About #121,
Nothing was planed at all, never.
My single mom raised me with my little sister in a very poor area. "Le pigeonnier, Amiens".
I made a scientific high school degree (Bac S), in order to become pilot for the army. Then I failed the test just because I am colorblind (I had no idea before the test).
Since I was 11 I was working my ass off to become that: studying and sport, studying and sport. CS (not even 1.6 back then) was the only hobby I ever had. Couldn't afford something else really. Even internet at home was paid by a "merit scholarship" I got with my middle school result. My computer back then came from shady origin to say the least.
So failing that test, especially for reason I couldn't anticipate neither work on was a big blow.
Then I picked law at the univ because I wanted to have spare time to party (as I never knew it, only sport and studying since my 11). It was just for one year, then I would go back on serious studying by going in med school.
But during that one year (paid with state help, "boursier level 5" max possible help because of the low income of my mother) I liked law but mostly I like partying. And I didn't wanted to go back to serious studies. Law was easy as shit, not even had to open a book at home.
Did 3 years to get my graduation, an planed to attend Notarial contest after.
A friend, who's father did ENA, subscribed him to the contest, He asked me to subscribe too, so it would motivate him to revise with me. So I did.
The story wouldn't be good enough if I don't mention that he failed the entrance exam while I succeeded it. As you are aware, if you succeed it, you don't denial it, after all this is probably the biggest opportunity we can have in France. Furthermore, these 2 years were paid more than 2k/month all charges included while I was a grant recipient living with 750/month all state help included.
As I told you earlier, I ended that school with fairly good rank. And my profile kind of particular (poor, not from institute of political studies or a big school such as ENS, HEC, etc) helped me to get the sympathy in my to come career.
So Bercy, working for the economic minister Lagarde (now IMF CEO), I learned that liberalism had flaws, major ones. Democracies too.
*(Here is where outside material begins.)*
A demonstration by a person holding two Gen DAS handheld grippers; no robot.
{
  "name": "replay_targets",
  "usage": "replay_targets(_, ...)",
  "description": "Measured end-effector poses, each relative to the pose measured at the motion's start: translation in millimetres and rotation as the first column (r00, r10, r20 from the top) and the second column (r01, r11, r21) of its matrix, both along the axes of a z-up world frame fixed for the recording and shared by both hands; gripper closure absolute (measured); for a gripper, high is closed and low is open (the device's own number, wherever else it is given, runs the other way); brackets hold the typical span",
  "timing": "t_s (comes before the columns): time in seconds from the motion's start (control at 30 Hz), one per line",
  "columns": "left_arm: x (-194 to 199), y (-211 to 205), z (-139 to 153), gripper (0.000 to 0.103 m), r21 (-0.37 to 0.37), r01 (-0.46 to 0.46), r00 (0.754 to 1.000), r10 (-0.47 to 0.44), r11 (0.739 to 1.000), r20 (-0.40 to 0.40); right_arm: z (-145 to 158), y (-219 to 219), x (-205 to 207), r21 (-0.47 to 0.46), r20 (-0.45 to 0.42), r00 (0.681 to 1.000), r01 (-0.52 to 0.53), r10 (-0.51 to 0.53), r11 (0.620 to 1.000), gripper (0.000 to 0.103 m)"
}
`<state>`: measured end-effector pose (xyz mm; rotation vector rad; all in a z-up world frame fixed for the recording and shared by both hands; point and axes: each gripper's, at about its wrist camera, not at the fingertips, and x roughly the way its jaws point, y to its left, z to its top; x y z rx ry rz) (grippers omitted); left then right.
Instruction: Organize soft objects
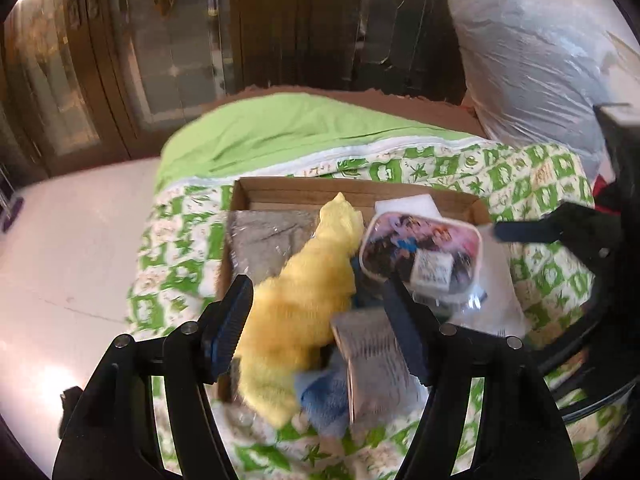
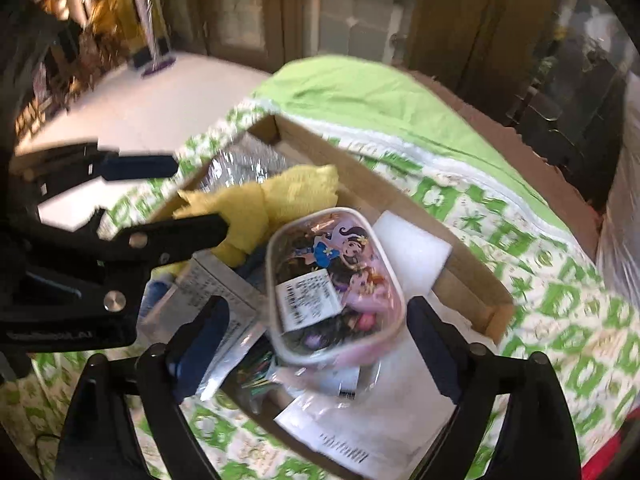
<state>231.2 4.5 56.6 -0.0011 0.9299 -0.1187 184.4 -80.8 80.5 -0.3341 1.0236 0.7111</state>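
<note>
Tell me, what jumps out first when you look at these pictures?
A fluffy yellow towel flops across the middle of a cardboard box on the green-and-white blanket. Beside it, at the box's right, lies a pink cartoon pouch in clear wrap. Both grippers, left and right, hang open above the pile, holding nothing.

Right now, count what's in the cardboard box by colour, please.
Yellow: 1, fluffy cloth
Blue: 1, plush item
White: 1, foam block
Pink: 1, cartoon pouch
Silver: 2, one foil packet, another
Total: 6 visible
</note>
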Motion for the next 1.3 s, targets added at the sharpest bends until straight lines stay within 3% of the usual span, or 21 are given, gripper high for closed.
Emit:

I had 2 choices : join politic, it was DSK the best placed at that time fitting the best my political stance, and even him was far from enough leftist en next election was in few years anyway (Griveaux, the actual spokeman for government, lobbied me big time to join the "DRSK crew" back then), or keep grinding in order to improve my life, my mom's and sister's.
I picked the second choice.
I won't detail too much after that so HLTV_Detective identify me too easily. But I worked for State as a council for national companies merging, privatization and then for boards of companies with State capital.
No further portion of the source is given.